If the chat runs through without particularities it will remain in the standard knowledge base. If the GOODBOT calculates a total status considered risky for the user it will escalate. There are three levels of escalation. On the first two levels the chatbot asks further questions and tries to calm or console the user. On the last level it will - in the case of an internet connection - offer to open the website of a competent emergency hotline, which will be matched to the user’s IP address. Again, the modification of the sixth meta rule proves to be helpful.
Towards Munchausen Machines
The GOODBOT responds more or less appropriately to morally charged statements, thereby it differs from the majority of chatbots. It recognizes problems as the designers anticipated certain emotive words users might enter. It rates precarious statements or questions and escalates on multiple levels. Provided the chat runs according to standard, it is just a standard chatbot, but under extreme conditions it turns into a simple moral machine. Other chatbots hand out emergency hotline numbers too but don’t match them to the user’s IP address. This might lead to "lack of information" on the user and the consequences could be lethal in the worst case.
Some of the functions of the chatbot were outlined roughly only. Simplifications and assumptions were made. The future development has to go into more detail and justify or improve certain elements. Applications in human-machine interaction should not be underrated. Careful implementation and extensive testing are required, especially when the GOODBOT is used in settings and situations where the expectations are high, and where system errors might have serious consequences. Not only designers and programmers have to assume responsibility, providers too have to behave responsibly. They can post explanatory texts and explain the background of the applied machine.

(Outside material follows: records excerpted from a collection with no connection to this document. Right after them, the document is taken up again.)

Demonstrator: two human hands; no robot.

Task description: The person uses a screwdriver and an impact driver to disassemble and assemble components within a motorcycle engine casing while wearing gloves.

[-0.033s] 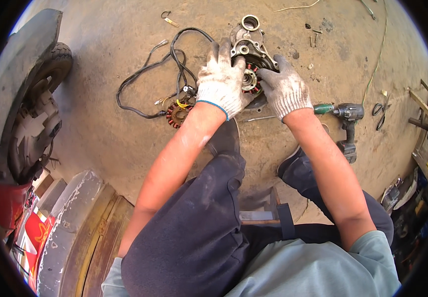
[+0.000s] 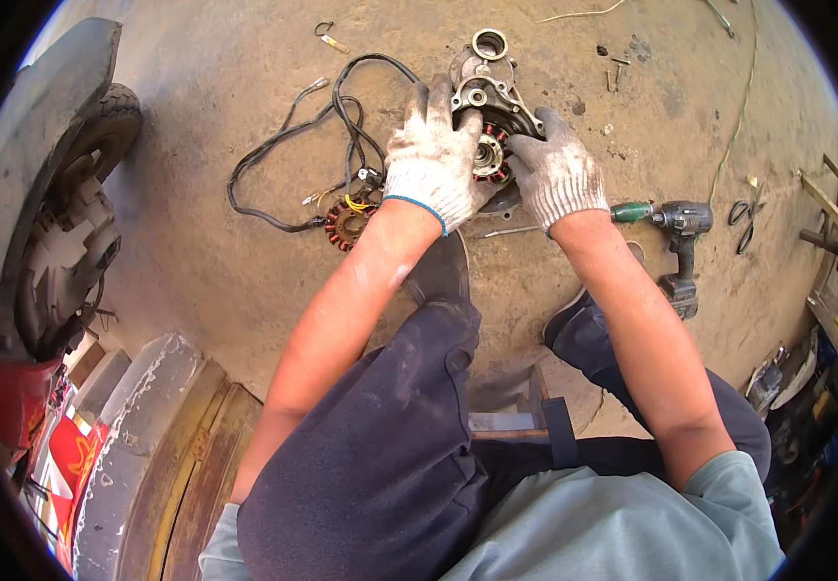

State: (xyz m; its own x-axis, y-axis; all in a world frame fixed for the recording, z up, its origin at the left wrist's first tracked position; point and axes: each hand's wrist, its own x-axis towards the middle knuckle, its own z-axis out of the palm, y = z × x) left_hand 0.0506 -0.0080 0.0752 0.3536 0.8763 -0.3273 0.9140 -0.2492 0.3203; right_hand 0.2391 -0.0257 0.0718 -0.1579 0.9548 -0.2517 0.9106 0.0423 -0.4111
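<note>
Both my hands, in grimy white knit gloves, grip a metal engine housing [image 2: 501,97] on the concrete floor. My left hand [image 2: 433,160] lies over its left side, fingers curled on it. My right hand [image 2: 559,165] holds the right side, thumb near a ring of red coils [image 2: 499,137] with a central hub inside the housing. A round metal collar [image 2: 489,32] shows at the top. Black cable [image 2: 249,165] loops to the left, running to connectors and a second coil ring [image 2: 343,230], partly hidden by my left wrist. The housing's middle is partly hidden by my gloves.
A cordless impact driver [image 2: 685,228] and scissors [image 2: 743,228] lie to the right. A scooter wheel and body [image 2: 65,223] stand at the left, above boards [image 2: 157,484]. Small bolts [image 2: 617,73] and wires lie farther back. Timber and clutter [image 2: 830,242] edge the right.
My right wrist has shifted very slightly to the left. Otherwise no difference shows.
</note>
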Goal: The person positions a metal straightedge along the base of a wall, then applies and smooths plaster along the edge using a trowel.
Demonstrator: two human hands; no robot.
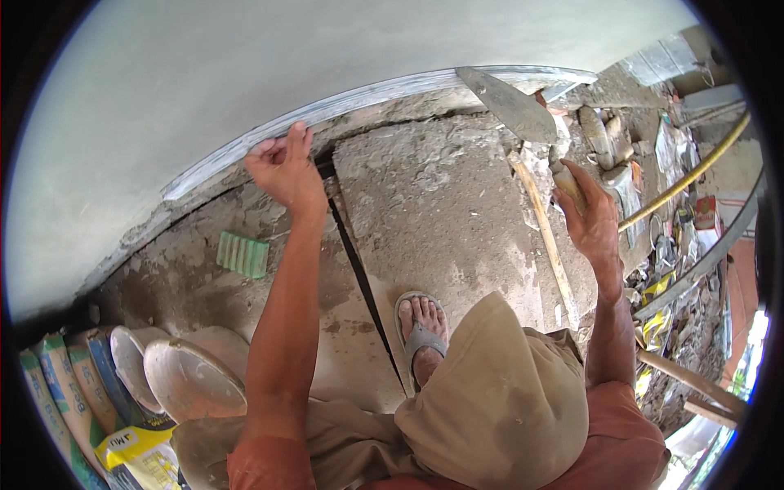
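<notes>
A long pale straightedge (359,96) lies along the foot of the smooth grey wall (327,41), its face streaked with white. My left hand (286,167) holds its lower edge toward the left end, fingers closed there and partly hidden. In my right hand (590,214) is a pointed trowel (513,106), gripped by its wooden handle. The trowel's tip touches or overlaps the straightedge farther right; I cannot tell which. Under the straightedge runs a rough, broken strip of plaster along the floor.
A green ribbed block (242,255) lies on the concrete floor at left. Buckets (192,376) and bags (69,376) stand at lower left. A wooden stick (545,237) lies beside my right hand. Rubble, a yellow hose (694,173) and litter fill the right side. A dark gap crosses the floor.
</notes>
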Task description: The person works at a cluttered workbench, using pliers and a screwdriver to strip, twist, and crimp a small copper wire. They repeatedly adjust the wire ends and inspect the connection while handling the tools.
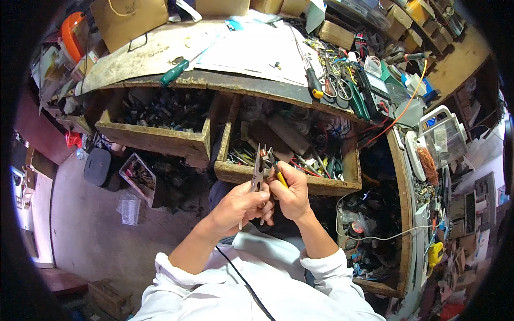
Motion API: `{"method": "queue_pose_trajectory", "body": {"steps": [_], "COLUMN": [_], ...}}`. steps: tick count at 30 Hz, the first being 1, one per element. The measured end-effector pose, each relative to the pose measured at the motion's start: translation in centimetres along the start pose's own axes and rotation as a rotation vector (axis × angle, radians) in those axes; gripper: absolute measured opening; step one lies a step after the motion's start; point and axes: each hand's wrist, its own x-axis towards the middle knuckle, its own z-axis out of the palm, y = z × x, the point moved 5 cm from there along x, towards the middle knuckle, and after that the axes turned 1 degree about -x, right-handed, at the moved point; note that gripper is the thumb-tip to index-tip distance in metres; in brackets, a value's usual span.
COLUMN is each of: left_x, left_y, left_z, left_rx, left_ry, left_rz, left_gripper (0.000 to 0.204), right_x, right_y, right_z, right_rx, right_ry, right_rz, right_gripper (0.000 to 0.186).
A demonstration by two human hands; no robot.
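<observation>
My left hand (238,207) is closed around a pair of metal pliers (258,172), their jaws pointing away from me over the open drawer (289,182). Right beside it, my right hand (293,193) grips a slim tool with a yellow-and-black handle (280,175); its exact kind is hard to make out. The tool's far end meets the plier jaws, where a tiny reddish piece shows, too small to name. Both hands almost touch, in front of my white shirt. Inside the drawer lie hand tools, wires and a flat brown block.
A second open drawer (155,140), full of small dark parts, is at left. On the worn bench (139,61) lie a green-handled screwdriver (175,73), a yellow-and-black screwdriver (314,85) and a white sheet (257,51). A multimeter (376,85) and an orange cable (409,101) sit at right.
</observation>
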Motion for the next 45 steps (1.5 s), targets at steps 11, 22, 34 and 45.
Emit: {"method": "queue_pose_trajectory", "body": {"steps": [11,22,34,45], "left_x": [-0.2,0.6,0.8,0.2], "left_y": [1.0,0.9,0.7,1.1], "left_z": [-1.5,-2.0,-2.1,-2.2], "left_rx": [0.570,0.634,0.679,0.958], "left_ry": [0.078,0.098,0.230,0.449], "left_rz": [0.113,0.280,0.360,0.339], "left_gripper": [0.023,0.020,0.013,0.023], "right_x": [-0.7,-1.3,-1.3,-1.4], "right_y": [1.0,0.5,1.3,2.7], "right_z": [0.2,0.9,1.0,1.2], "right_rx": [0.571,0.901,0.760,0.357], "right_ry": [-0.236,-0.248,-0.132,0.118], "right_rz": [0.536,0.565,0.559,0.384], "right_gripper": [0.011,0.009,0.008,0.009]}}
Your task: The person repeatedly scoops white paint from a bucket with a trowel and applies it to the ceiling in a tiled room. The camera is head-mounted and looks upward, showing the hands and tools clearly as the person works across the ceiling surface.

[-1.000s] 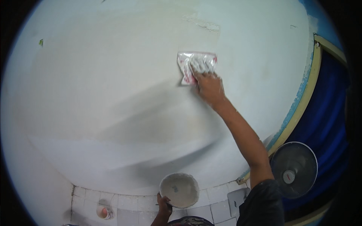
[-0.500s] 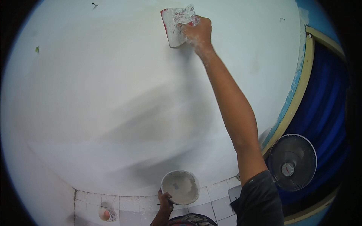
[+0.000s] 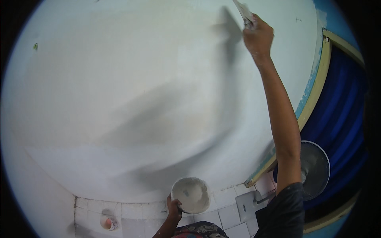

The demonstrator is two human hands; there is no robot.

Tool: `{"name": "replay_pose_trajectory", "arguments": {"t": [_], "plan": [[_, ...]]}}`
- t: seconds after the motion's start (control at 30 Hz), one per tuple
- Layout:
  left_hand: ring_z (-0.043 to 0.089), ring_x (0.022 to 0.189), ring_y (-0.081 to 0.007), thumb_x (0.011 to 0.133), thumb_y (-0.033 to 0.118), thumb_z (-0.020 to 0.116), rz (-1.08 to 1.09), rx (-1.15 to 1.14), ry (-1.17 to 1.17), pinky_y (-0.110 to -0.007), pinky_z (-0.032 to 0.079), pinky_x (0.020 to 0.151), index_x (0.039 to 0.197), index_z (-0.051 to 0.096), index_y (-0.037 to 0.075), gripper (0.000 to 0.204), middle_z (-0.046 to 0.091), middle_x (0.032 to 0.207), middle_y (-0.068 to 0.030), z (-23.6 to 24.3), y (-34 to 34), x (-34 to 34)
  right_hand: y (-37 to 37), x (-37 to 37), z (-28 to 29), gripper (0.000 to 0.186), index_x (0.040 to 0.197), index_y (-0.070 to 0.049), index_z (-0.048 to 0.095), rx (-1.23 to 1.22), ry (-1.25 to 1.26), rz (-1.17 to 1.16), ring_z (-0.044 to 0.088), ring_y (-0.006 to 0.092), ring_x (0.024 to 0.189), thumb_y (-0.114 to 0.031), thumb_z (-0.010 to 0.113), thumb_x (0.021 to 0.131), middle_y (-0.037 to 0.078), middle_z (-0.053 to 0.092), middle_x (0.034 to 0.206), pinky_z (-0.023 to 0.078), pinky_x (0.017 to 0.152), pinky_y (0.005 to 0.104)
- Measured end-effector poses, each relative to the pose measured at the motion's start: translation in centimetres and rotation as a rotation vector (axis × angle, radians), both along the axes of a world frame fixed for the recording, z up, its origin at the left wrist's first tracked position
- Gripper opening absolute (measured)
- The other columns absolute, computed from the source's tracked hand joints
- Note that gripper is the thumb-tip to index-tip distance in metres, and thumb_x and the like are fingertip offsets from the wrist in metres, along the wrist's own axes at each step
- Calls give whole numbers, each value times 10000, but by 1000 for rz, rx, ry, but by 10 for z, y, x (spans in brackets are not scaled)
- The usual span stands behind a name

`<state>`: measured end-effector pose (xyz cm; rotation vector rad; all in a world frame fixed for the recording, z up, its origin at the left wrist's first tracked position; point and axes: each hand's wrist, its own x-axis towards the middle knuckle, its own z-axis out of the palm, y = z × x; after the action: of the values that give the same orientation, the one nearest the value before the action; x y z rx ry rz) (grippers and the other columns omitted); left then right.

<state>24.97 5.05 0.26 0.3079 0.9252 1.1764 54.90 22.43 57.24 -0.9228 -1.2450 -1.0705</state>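
Observation:
High on the right, my right hand (image 3: 258, 37) grips a putty knife (image 3: 245, 12), a broad scraper with white-grey filler smeared on it. Its blade is seen nearly edge-on and runs up past the top of the view. The blade seems to stand off the white wall (image 3: 99, 79), where its shadow falls to the left. Low in the middle, my left hand (image 3: 173, 207) holds a round bowl (image 3: 207, 197) by its left rim, thumb over the edge. Pale grey filler (image 3: 191, 194) lies inside the bowl and coats its walls.
At right, a standing fan (image 3: 319, 170) with a grey base (image 3: 247, 206) stands before a blue curtain (image 3: 341, 107) in a yellowish frame (image 3: 323, 75). A small cup-like container (image 3: 111, 223) sits on the white floor tiles (image 3: 133, 226). Small fixings stick out of the wall.
My right hand has swung right with the putty knife, and the blade has turned from face-on to nearly edge-on. My left hand and the bowl have barely moved.

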Motion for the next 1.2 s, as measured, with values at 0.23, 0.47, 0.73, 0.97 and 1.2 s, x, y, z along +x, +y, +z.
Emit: {"name": "replay_pose_trajectory", "arguments": {"t": [0.23,0.47,0.73,0.97,1.2], "plan": [[503,1085,-313,534,-41,510,9,-32,32,-405,498,865,1380,343,69,869,484,1181,-159,-4,0,7,43,-63,-39,562,1340,-103,511,-467,-351,-298,635,357,896,-81,619,789,176,665,948,512,810,465],[504,1080,-312,536,-31,514,1,-65,71,-415,506,845,1356,362,78,841,484,1175,-156,-8,-6,3,10,-72,-163,470,1293,1,540,-452,-475,-37,657,352,984,-51,559,826,188,684,1037,512,904,418],[520,1036,-300,549,-12,527,-25,-34,120,-415,529,812,1365,360,90,839,486,1157,-153,2,-6,5,24,-93,-126,246,999,45,673,-513,469,908,615,164,654,-25,661,764,119,695,788,469,605,296],[533,1022,-294,549,-19,529,-37,-44,138,-388,537,761,1378,365,89,852,492,1160,-144,0,-5,1,74,-78,-140,206,956,54,686,-385,580,660,596,121,700,-58,715,785,76,692,821,477,637,277],[535,1026,-293,532,-32,527,-18,-41,54,-381,534,768,1367,366,97,860,505,1143,-139,-3,-18,-12,34,10,-165,198,941,42,698,-296,727,506,621,142,726,-85,723,790,83,697,831,497,682,290]]}}
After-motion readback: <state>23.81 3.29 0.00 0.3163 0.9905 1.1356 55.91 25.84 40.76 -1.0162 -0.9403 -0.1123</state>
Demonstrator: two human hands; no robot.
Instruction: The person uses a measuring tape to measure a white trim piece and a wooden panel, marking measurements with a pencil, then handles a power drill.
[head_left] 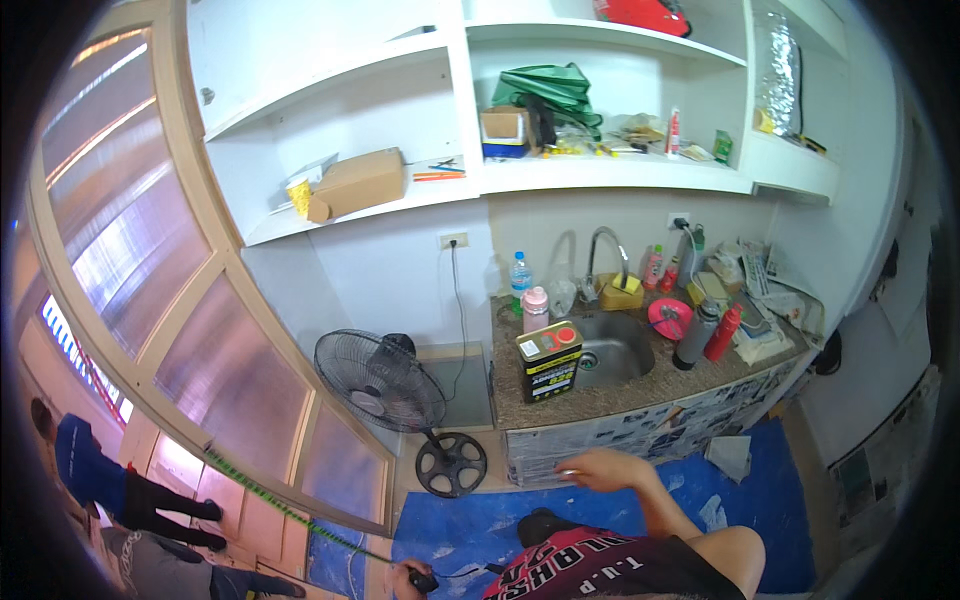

The LIEBOT project which started in 2016 is based on the mentioned works. The meta rule 4 of the GOODBOT was reversed so that a Munchausen machine [Bendel, 2014], a simple immoral machine, can come into being. The objective of the project is to give practical evidence of the potential of lies and risks of natural language systems. The LIEBOT shall be able to produce systematically untruths, using its own knowledge bases and external resources. After all it will be a substantial contribution to machine ethics as well as a critical review of electronic language-based systems and services.